C'est une autre politique familiale qui est souhaitée par votre commission des Affaires sociales, qui oppose la volonté du dialogue et du respect des partenaires à la politique que le Gouvernement décide hors de toute concertation, dans le secret des cabinets ministériels, et qui détourne les fonds destinés aux familles vers d'autres objectifs.

b) Une politique discrétionnaire

La politique familiale du Gouvernement a été définie par Mme Martine Aubry 29 ( * ) le 4 novembre 1997. Un passage révèle aujourd'hui, avec la distance, toute sa signification :

« Je voudrais d'ailleurs rappeler que la politique familiale n'a jamais été une politique d'assurance. En effet, on met à bas une politique qui existe depuis le début du siècle, me dit-on. Ce sont non pas les salariés mais l'Etat et les chefs d'entreprises qui financent la politique familiale, contrairement à la santé et à la vieillesse.

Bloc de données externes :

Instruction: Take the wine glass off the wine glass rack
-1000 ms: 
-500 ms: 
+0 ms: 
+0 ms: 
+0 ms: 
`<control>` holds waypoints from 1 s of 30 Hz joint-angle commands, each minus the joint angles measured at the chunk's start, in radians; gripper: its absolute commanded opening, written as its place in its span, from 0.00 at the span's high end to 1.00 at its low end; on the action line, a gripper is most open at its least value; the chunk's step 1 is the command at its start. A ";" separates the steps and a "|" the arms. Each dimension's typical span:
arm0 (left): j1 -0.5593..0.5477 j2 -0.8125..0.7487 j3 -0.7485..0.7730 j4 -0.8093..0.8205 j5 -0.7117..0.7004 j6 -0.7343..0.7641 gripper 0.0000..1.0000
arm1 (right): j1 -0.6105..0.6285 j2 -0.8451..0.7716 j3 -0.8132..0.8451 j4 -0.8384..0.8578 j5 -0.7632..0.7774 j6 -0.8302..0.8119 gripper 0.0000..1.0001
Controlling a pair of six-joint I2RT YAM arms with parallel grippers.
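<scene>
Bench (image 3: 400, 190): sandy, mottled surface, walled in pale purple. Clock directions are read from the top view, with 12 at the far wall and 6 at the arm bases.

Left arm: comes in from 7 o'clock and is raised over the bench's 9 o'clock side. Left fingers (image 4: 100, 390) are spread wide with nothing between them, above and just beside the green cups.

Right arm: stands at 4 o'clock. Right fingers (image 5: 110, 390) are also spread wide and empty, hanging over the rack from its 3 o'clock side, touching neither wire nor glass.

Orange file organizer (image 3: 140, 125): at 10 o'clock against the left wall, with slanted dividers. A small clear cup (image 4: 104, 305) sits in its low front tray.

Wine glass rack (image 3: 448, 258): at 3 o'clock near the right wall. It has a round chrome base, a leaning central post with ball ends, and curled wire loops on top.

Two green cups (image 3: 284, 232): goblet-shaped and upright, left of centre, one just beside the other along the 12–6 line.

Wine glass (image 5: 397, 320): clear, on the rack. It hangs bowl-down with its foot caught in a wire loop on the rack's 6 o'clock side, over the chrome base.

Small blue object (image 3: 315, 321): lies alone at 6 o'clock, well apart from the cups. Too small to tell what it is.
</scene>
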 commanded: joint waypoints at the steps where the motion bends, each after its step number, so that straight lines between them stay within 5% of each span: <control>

On s'assure contre la maladie, la vieillesse, le chômage et non sur le fait d'avoir des enfants. C'est la solidarité nationale qui doit jouer, c'est l'Etat, et, en l'occurrence, rappelez-vous, pour des raisons historiques, les chefs d'entreprise, car il s'agissait de reconstruire notre pays et de trouver une main d'oeuvre nécessaire pour y parvenir » .

Outre qu'il expose le fondement de la politique familiale fort inexactement -la branche famille est née pour unifier des compléments familiaux versés dans une optique d'assurance d'une perte de revenu, perte occasionnée par la charge financière que représente un enfant- le discours de Mme Martine Aubry annonce en prélude une politique d'étatisation de la politique familiale.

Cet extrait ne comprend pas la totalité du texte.